Hacker News new | ask | show | jobs
by twawaaay 1319 days ago
I look at the database connections the following way: how many connections can a database really serve effectively? For a connection to be actively served the database really needs to have a cpu core working on it or waiting for IO from the storage. And I am completely omitting the fact that databases really need a sizeable amount of memory to be able to do things efficiently.

Even if you have a server with hundreds of cores your database probably can't be actively working on more than a small multiple of the number of the cores.

1 comments

I'm not sure if you've seen the other post, but we can totally handle one million queries per second: https://planetscale.com/blog/one-million-queries-per-second-....
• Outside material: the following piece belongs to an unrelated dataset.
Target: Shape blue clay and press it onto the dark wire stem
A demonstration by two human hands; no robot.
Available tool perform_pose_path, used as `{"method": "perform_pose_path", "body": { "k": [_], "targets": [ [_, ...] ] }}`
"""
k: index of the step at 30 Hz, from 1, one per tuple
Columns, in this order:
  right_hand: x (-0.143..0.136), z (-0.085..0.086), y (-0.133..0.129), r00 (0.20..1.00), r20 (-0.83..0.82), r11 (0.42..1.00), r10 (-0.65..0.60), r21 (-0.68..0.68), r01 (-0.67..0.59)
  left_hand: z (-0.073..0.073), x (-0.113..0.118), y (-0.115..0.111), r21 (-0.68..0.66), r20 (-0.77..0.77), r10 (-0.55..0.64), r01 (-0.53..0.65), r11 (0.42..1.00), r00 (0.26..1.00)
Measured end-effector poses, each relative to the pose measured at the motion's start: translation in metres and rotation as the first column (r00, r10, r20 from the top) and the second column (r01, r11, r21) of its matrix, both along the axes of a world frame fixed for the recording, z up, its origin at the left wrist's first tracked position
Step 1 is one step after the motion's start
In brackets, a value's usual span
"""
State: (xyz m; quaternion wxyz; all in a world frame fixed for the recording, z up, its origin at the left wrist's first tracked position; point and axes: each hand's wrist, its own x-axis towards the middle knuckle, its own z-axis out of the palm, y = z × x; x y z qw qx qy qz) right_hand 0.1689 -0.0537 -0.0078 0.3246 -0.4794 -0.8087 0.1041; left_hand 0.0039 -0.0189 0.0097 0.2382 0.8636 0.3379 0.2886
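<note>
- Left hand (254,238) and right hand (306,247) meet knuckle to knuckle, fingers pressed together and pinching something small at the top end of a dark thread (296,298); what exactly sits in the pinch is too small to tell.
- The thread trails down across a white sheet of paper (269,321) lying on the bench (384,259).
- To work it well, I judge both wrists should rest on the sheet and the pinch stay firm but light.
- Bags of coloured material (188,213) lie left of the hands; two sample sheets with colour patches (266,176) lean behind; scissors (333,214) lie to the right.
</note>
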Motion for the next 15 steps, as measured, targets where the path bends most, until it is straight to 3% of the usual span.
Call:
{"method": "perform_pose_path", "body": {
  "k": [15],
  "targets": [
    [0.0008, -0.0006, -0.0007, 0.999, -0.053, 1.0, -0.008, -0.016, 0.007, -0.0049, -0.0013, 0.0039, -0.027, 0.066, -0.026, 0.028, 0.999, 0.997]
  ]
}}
And previous HN discussion: https://news.ycombinator.com/item?id=32680957.

I am not saying you can't. I totally believe you do.

Modern hardware is totally able to execute hundreds of thousands of transactions per second on a single core. If your query is simple and you can organise getting the data from storage at the necessary speeds you should totally be able to do this many requests, possibly even tens of millions.

But handling one million queries per second is completely different from having database server making progress on one million queries in parallel. What happens is, the database server is only making progress on a small number of them (typically in tens up to hundreds on a very beefy hardware) and everything else is just queued up.

There are much, much better ways to queue up millions of things than opening a million connections to get each one done individually.

Lambda was a means to an end for us here, and we're not specifically endorsing its use in _this_ way. Our goal was explicitly to test our ability to handle many parallel connections, and to observe what that looked like from different angles.

We're a DBaaS company, and we do need to be prepared for anything users may throw at us. Our Global Routing infrastructure has seen some major upgrades/changes recently to help support new features like PlanetScale Connect and our serverless drivers.

From our point of view, this was a sizing exercise with the interesting side benefit that many people do happen to use Serverless Functions similarly.